SMC highlights PV, LED, and packaging materials
Last week saw hundreds of microelectronics industry executives gather at ISS and SMC. The conventional forecasts for semiconductor manufacturing equipment and materials have been covered by previous WaferNEWS stories. SMC showed truly amazing perspective on new electronic materials markets of gigantic scales like photo-voltaics, high-efficiency lighting, and advanced 3D and WLP packages.

Solar is hotter than the sun these days, and Craig Hunter of Applied Materials provided a great overview of the whole market and his company’s leading position in offering turn-key fabs. The photo shows an Applied Materials’ SunFab PECVD 5.7 and those really are full size people standing next to a multi-chamber deposition system for PV on huge glass panels.

The global market in 2007 for PV panels was reportedly 4.8 GW, up ~50% from 2006. The current approximate cost to install a rooftop solar PV system is US$0.25-0.30/kWhr (absent incentives). However, nearly all PV manufacturers show near-term roadmaps to cut PV fab costs in half, and there are additional innovations possible in installation of modules, so it seems likely that price could drop to US$0.10-0.12/kWhr for large scale installations without any incentives. With demand forecasted to be extremely elastic to price, and with total global energy use growing at 2%/year on the scale of TeraWatts, PV will likely remain <1%>

The future of mega-fabs for PV panels includes integrated supply-chain campuses like the classic old Ford Rouge Plant in the 1920s. The thin-film PV fab of the future will be more efficient when if has a dedicated float glass plant for the substrate, a line for the thin-film encapsulant formation, and even packaging of the junction-boxes for the final modules. Each of these may be owned by a different company, but for economies of scale and manufacturing efficiency they’ll be adjacent to each other. Process gases such as hydrogen, silane, etc. account for ~17% of final panel costs, so long-considered innovations such as silane reclamation make be used in manufacturing In general it seems that the main scientific breakthroughs in PV have been made, and now the best engineers will win the race to fab profits. “People ask me all the time where I would locate a PV fab if I had to chose,” opined Hunter. “I think there’s a big opportunity for someone to put a factory in New Mexico, Arizona, or Texas.”

George Craford, CTO of Philips Lumileds Lighting Company, discussed the immanent “Revolution in lighting, high power LED technology.” As a demonstration, Buckingham Palace has been externally lit by LEDs at a cost of US$0.45/hr. The theoretical light output limit for an LED is 300 lumens/Watt, but the best in production is ~100 lumens/W, with 150 lumens/W on a roadmap. The plan is for high-power LEDs to be 1-3 per replacement bulb.

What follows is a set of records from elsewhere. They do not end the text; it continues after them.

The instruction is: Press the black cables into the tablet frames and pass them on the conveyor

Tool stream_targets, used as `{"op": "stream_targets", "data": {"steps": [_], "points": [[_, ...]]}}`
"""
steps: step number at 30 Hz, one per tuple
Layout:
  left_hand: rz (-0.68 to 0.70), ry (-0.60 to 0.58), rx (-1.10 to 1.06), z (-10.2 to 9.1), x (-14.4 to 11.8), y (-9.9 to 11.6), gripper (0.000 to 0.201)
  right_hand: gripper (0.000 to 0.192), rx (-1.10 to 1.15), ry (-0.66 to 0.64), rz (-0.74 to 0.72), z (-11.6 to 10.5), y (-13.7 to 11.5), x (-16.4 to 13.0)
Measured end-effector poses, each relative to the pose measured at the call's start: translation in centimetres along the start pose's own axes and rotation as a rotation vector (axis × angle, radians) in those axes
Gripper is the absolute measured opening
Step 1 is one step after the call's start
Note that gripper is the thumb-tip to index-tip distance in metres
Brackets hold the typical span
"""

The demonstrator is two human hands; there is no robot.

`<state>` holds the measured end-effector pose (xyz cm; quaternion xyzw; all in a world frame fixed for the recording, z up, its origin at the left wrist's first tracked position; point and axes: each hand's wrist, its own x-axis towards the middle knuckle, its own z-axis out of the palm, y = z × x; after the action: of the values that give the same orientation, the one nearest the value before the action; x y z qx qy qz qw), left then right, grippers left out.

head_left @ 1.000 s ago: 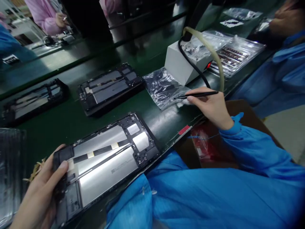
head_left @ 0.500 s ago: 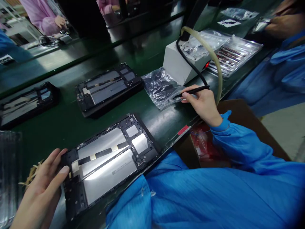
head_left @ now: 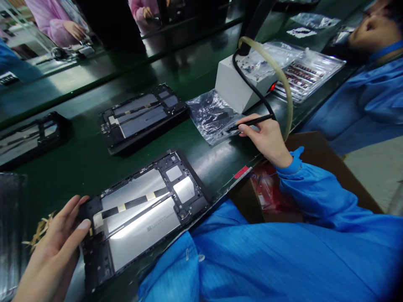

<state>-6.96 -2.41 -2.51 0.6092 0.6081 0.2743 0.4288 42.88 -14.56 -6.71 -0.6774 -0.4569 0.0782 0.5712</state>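
Clear plastic trays (head_left: 10, 235), ribbed and shiny, sit at the far left edge, cut off by the view. Just above them on the dark green bench (head_left: 78, 167) there's a black-framed, opened-up flat device (head_left: 28, 136), also partly out of view. Some straw-coloured scraps (head_left: 40, 230) stick out behind my left hand (head_left: 55, 247), which has its thumb and fingers spread around the left end of the main piece: a flat black tablet-like unit (head_left: 141, 214) with its back open, silver panels and a dark ribbon strip showing. It lies flat near the bench edge, right in front of me. Can't tell if that hand really grips it or just rests there.

Behind it is a similar black open unit (head_left: 141, 113) with greyer panels. Moving right, a crinkly clear plastic bag (head_left: 212, 113) lies flat, and slim black tweezers (head_left: 258, 120) point down at it, pinched between thumb and fingers of my right hand (head_left: 267, 138). Can't make out what's at the tips. Next to the bag is a white angular box (head_left: 231, 82) with a red-lit switch (head_left: 272, 87), then a clear compartmented tray (head_left: 327, 69) beyond.
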Motion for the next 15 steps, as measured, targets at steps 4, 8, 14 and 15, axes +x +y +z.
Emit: {"op": "stream_targets", "data": {"steps": [4, 8, 14, 15], "points": [[0.024, 0.02, -0.034, 0.2, 0.1, -0.2, 0.065, 0.029, 0.031, 0.007, 0.007, 0.0, 0.0, 0.0], [0.02, 0.012, -0.011, 0.3, -0.1, 0.3, 0.063, 0.026, 0.037, 0.016, -0.007, 0.1, 0.0, -0.1], [-0.014, -0.041, 0.067, 0.2, -0.3, 1.0, 0.059, 0.025, -0.025, -0.019, -0.06, 0.1, -0.3, -0.2], [-0.016, -0.039, 0.068, 0.1, -0.2, 0.9, 0.058, 0.027, -0.038, -0.023, -0.06, 0.0, -0.2, -0.2]]}}
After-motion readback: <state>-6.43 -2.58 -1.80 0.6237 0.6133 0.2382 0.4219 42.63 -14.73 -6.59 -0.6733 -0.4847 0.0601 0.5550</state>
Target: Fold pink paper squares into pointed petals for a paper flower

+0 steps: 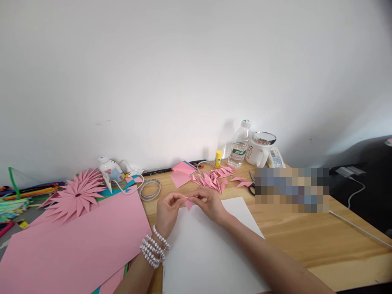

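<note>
Hands, left hand (168,209) and right hand (208,203), pinch one small pink paper (189,203) with their fingers over the white sheet (208,249). Many folded petals (214,178) and one flower (76,196) lie done on the counter (306,237); big pink paper (79,241) waits uncut.

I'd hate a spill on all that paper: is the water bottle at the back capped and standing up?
Yes, upright and capped: the water bottle stands by the wall with its white cap on top.
</note>
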A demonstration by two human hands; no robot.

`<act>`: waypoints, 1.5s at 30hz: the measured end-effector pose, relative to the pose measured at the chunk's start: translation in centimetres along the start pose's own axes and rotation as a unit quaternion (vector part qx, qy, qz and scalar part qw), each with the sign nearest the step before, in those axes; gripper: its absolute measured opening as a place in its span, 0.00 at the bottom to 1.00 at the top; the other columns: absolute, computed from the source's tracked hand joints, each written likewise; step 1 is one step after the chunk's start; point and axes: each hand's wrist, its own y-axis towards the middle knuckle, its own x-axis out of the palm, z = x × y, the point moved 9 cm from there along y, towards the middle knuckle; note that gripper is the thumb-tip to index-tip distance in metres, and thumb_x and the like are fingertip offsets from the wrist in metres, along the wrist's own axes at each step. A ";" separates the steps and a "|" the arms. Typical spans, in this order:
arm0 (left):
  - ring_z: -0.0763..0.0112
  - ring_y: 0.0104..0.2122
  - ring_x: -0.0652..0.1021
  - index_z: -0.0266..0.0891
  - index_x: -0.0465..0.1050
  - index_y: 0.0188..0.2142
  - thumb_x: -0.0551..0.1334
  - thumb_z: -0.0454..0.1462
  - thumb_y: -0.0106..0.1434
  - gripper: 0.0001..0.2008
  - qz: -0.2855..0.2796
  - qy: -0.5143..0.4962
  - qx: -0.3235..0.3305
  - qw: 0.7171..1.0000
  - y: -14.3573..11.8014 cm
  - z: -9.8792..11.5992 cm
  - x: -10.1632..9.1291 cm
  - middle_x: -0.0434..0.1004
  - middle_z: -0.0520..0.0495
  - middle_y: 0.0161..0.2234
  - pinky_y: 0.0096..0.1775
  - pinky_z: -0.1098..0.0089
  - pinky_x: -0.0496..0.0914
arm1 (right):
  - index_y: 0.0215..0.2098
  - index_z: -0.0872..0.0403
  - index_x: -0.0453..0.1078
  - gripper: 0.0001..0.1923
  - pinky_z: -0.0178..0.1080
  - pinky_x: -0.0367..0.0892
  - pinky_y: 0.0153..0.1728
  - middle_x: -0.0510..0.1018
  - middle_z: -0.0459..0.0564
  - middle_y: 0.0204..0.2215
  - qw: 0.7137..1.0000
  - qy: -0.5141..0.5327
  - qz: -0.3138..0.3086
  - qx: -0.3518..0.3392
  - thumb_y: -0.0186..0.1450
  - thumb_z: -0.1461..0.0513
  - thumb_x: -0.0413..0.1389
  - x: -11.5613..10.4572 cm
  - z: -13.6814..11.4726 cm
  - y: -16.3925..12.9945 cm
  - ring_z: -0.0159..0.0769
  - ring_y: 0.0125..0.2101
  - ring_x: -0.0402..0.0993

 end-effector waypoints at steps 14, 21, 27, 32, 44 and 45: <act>0.74 0.22 0.72 0.35 0.71 0.31 0.63 0.38 0.48 0.10 -0.028 -0.049 -0.013 0.998 0.1 0.4 0.6 0.72 0.50 0.23 0.27 0.71 0.69 | 0.32 0.54 0.71 0.13 0.38 0.69 0.31 0.74 0.48 0.27 0.979 0.191 -0.016 0.075 0.53 0.55 0.57 0.7 1.1 0.0 0.33 0.27 0.71; 0.76 0.17 0.69 0.35 0.75 0.27 0.64 0.38 0.47 0.08 -0.018 -0.008 0.009 1.000 0.0 0.7 0.4 0.75 0.48 0.23 0.22 0.73 0.66 | 0.30 0.56 0.71 0.16 0.39 0.70 0.30 0.74 0.47 0.23 0.964 0.239 -0.030 0.109 0.48 0.53 0.60 1.1 1.3 -0.1 0.33 0.24 0.71; 0.75 0.18 0.70 0.36 0.75 0.27 0.63 0.38 0.47 0.08 -0.027 -0.002 0.030 0.999 -0.1 0.9 0.6 0.75 0.47 0.24 0.22 0.72 0.68 | 0.25 0.56 0.71 0.14 0.38 0.70 0.28 0.76 0.47 0.22 0.962 0.242 -0.016 0.124 0.47 0.53 0.60 1.0 1.8 -0.1 0.33 0.23 0.72; 0.76 0.17 0.70 0.36 0.73 0.24 0.63 0.38 0.48 0.07 -0.031 0.006 0.018 0.999 -0.1 1.0 0.7 0.73 0.50 0.20 0.22 0.73 0.66 | 0.26 0.56 0.71 0.14 0.36 0.68 0.26 0.75 0.45 0.20 0.961 0.243 -0.013 0.130 0.47 0.55 0.61 0.9 1.8 -0.1 0.31 0.21 0.70; 0.76 0.17 0.68 0.35 0.70 0.21 0.60 0.36 0.51 0.07 -0.092 0.017 0.020 0.995 -0.4 1.0 1.7 0.68 0.52 0.18 0.22 0.75 0.64 | 0.19 0.56 0.63 0.13 0.31 0.60 0.20 0.67 0.43 0.16 0.986 0.115 -0.053 0.111 0.53 0.55 0.56 1.2 1.8 -0.4 0.27 0.18 0.63; 0.76 0.17 0.68 0.35 0.69 0.20 0.59 0.36 0.51 0.07 -0.099 0.017 0.019 0.995 -0.4 0.9 1.8 0.67 0.52 0.17 0.22 0.75 0.64 | 0.19 0.56 0.62 0.13 0.31 0.59 0.20 0.66 0.43 0.16 0.988 0.099 -0.056 0.103 0.54 0.55 0.55 1.3 1.7 -0.4 0.26 0.18 0.62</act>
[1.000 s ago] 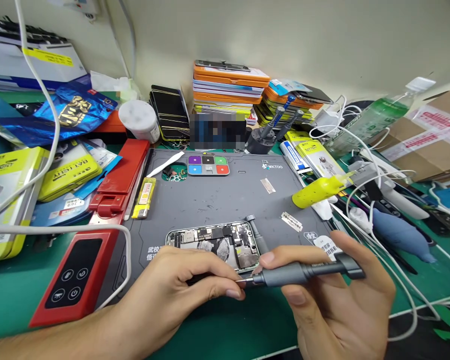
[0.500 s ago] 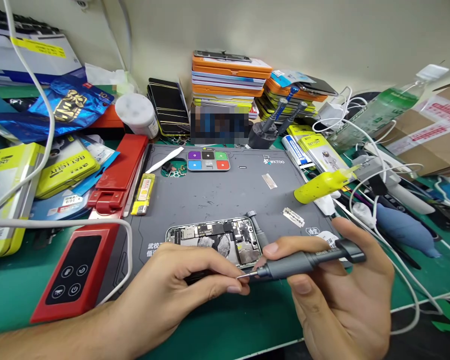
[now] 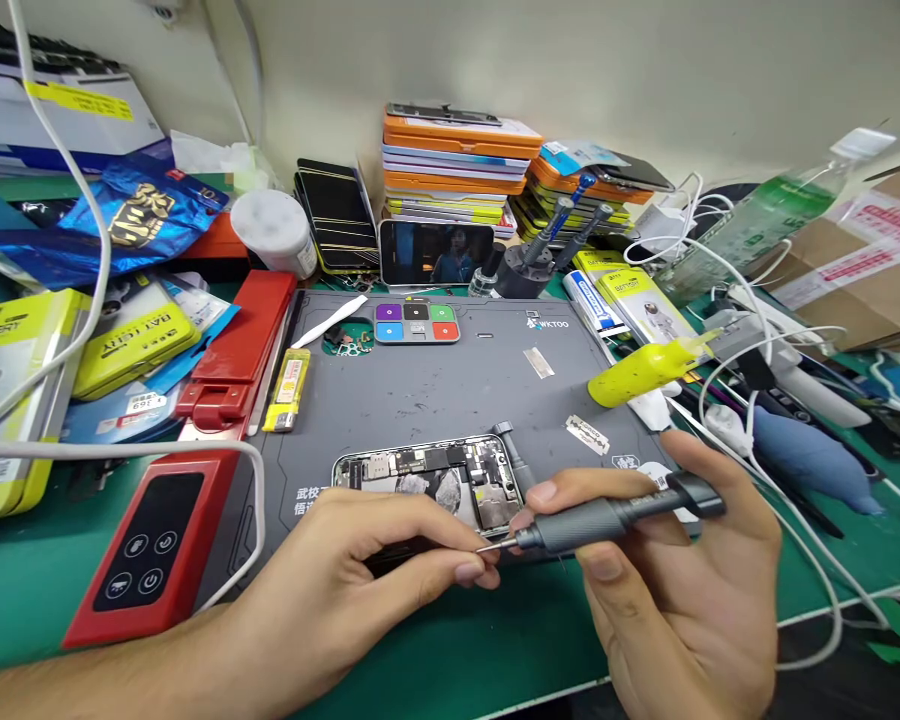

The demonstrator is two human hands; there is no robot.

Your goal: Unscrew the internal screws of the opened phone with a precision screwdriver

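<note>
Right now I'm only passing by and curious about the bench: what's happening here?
A person is working on an opened phone with bare circuit boards lying on a grey repair mat. The right hand holds a grey metal precision screwdriver level, tip pointing left. The left hand pinches thumb and forefinger at that tip, in front of the phone's near edge. A yellow squeeze bottle, a razor blade and a yellow lighter lie on the mat.
</note>
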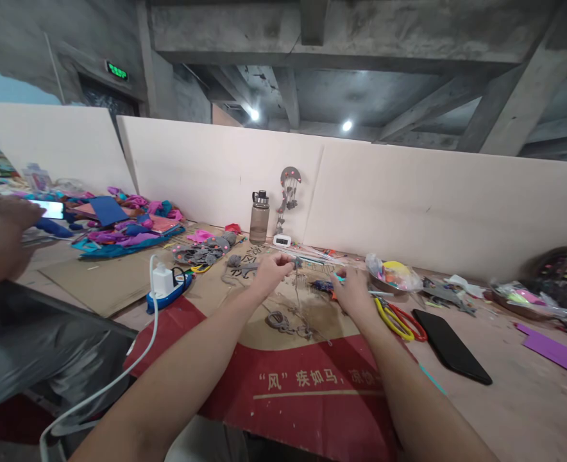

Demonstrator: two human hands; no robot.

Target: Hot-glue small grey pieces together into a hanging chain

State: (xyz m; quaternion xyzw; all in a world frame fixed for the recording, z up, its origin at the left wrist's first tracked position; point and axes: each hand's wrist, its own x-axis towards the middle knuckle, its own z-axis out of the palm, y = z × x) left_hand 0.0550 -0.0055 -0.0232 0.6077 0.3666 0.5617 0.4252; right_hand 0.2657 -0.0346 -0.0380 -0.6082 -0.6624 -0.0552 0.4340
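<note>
My left hand (pixel 272 269) is pinched on a small grey felt piece (pixel 297 262) held just above the cardboard sheet (pixel 283 378). My right hand (pixel 353 290) grips a thin teal-handled tool (pixel 340 277) whose tip points toward that piece. Between and below the hands lie grey felt rings and scraps (pixel 281 321) on the cardboard. What the tool is exactly I cannot tell.
Yellow and red scissors (pixel 399 319), a black phone (pixel 451 346), a bowl of coloured bits (pixel 393 274), a water bottle (pixel 259 217), a charger on a power strip (pixel 165 285), coloured felt piles (pixel 120 224). Another person's hand (pixel 2 221) works at left by a lit phone (pixel 47 208).
</note>
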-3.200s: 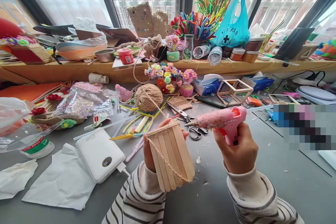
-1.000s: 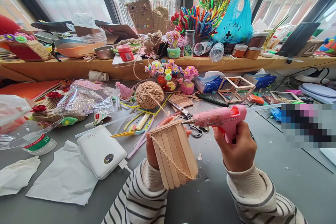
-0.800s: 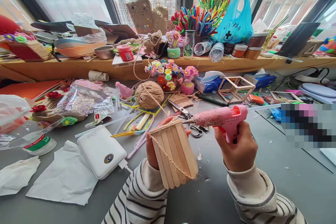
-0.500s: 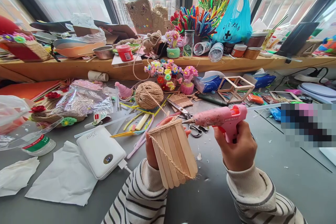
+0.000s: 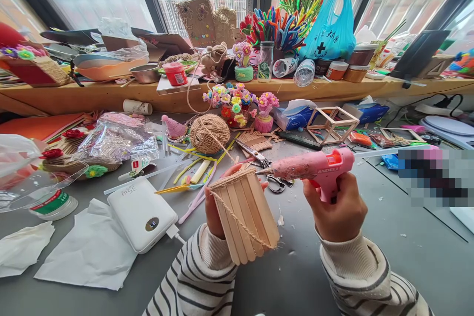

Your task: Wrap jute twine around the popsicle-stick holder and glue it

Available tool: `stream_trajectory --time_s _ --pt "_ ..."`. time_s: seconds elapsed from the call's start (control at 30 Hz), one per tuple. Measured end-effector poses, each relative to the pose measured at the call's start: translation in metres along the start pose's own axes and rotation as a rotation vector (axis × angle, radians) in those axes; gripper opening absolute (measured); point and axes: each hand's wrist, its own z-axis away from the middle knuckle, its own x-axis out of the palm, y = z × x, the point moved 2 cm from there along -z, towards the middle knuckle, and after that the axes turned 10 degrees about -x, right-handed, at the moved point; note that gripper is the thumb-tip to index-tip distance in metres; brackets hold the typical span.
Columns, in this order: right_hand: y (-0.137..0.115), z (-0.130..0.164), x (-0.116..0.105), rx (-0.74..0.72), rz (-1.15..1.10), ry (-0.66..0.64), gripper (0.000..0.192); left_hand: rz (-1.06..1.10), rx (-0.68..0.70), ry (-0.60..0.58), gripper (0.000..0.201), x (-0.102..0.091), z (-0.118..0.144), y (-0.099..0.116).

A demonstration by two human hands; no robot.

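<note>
My left hand (image 5: 213,212) grips a small holder made of wooden craft sticks (image 5: 244,217), tilted, with jute twine wound round its rim and trailing diagonally across its side. My right hand (image 5: 338,210) holds a pink hot glue gun (image 5: 314,168) by the handle. The gun's nozzle points left and touches the top rim of the stick holder. A strand of twine runs from the holder back to a ball of jute twine (image 5: 210,133) on the grey table (image 5: 388,252).
Scissors (image 5: 264,168) lie just behind the holder. A white power bank (image 5: 142,215) and tissue sheets (image 5: 87,254) lie at left. A stick cube frame (image 5: 331,126), little flower pots (image 5: 237,106), plastic bags and a cluttered wooden shelf (image 5: 111,96) fill the back.
The glue gun's nozzle has moved left from a short gap to the holder's top rim. Both hands have stayed nearly still in the last second.
</note>
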Motion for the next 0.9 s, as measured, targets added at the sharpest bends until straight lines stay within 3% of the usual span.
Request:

From the 1960s through the 1990s the LED brightness evolved at a fairly constant rate, though this was based on driving the same size chips with the same power. Starting ~10 years ago, the industry began to work with new packages to allow driving higher current-densities and resulting higher outputs for applications include automotive, flashlights, and projectors.

Why aren’t white LEDs everywhere? Quite simply the cost has been too high. For the same 1000 lumens output (60-100W incandescent bulb equivalent) the indandescent bulb costs $0.40, fluorescent tube $0.60, compact fluorescent $2, and white LED $10. Lumileds researchers seem confident that they can improve the basic Internal Quantum Efficiency (IQE) from ~45% today to ~90% tomorrow, and with higher drive current (700 mA to 2A) and lower chip and packaging costs the cost could be ~$1.

The energy savings with LEDs is truly impressive:

1000 lumens Input Power Energy cost/yr COO for 5 yrs
Incandescent 60W $48 $240
Fluorescent 20W $18 $90
Comp.Fluor. 14W $13 $85
White LED 6W $5 $26

Control of manufacturing is a concern since the variation in blue wavelength crossed with the yellow phosphor materials distribution creates variation in the color of white. The human eye is sensitive to subtle color variations and tight matching is needed for LEDs in the same room. Off-grid applications can be valuable using a single LED with a solar array or a bicycle generator…for example Light Up The World foundation has been installing LEDs around the world to allow children to be able to study schoolwork at night. China estimates that by changing to LED lighting it will save them as much electricity as the maximum planned output of the Three Gorges Dam. “They are going to dominate conventional illumination, it’s only a matter of time,” said Craford.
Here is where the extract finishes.